## Work required
Only a number is expected here: the count of lines in the data that contain "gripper".

## Provided data
____________________

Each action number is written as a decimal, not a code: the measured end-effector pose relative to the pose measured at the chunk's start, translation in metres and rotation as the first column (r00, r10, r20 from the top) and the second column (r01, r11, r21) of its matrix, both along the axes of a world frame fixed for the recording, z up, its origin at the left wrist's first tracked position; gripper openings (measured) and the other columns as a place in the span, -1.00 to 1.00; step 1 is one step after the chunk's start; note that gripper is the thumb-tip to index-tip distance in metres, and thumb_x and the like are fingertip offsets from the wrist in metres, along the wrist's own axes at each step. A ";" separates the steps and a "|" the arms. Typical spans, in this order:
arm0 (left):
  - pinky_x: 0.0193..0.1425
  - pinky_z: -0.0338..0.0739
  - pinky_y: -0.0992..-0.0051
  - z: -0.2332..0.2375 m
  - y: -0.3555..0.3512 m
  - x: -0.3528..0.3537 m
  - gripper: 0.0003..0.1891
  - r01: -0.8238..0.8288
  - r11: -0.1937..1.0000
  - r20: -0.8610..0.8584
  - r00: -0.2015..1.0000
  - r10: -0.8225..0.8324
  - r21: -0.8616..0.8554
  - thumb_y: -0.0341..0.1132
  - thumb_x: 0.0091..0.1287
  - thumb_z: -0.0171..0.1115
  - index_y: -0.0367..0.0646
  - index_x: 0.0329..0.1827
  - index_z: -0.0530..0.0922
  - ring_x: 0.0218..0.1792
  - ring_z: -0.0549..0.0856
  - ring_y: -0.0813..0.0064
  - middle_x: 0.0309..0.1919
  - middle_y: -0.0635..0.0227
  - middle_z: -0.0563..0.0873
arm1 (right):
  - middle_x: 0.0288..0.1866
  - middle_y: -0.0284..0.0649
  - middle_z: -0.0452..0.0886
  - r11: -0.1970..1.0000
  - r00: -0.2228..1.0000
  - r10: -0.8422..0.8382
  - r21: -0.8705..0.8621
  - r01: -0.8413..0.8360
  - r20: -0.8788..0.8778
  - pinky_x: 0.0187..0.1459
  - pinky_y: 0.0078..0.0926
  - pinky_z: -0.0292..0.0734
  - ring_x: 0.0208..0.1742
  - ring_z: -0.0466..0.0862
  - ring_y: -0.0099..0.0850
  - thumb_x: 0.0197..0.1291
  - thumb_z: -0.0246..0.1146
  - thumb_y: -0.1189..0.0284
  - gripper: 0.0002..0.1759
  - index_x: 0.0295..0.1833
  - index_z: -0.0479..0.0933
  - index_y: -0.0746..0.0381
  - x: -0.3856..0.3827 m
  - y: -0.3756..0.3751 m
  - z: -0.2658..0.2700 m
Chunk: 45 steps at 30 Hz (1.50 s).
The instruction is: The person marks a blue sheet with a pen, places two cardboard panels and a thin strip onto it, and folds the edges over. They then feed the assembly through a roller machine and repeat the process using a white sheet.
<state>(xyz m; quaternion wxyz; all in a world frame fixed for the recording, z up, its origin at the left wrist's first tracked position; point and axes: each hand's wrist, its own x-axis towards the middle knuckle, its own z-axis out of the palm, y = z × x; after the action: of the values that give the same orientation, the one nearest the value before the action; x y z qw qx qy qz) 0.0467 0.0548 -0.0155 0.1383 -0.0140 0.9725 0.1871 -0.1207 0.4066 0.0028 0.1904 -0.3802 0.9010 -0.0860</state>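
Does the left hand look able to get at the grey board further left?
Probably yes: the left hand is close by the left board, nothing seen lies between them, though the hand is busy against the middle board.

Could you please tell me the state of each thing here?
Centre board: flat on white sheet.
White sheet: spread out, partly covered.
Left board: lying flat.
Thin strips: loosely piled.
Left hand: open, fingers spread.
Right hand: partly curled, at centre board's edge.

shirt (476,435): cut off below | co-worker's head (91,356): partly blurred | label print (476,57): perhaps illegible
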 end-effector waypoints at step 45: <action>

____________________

## The answer
3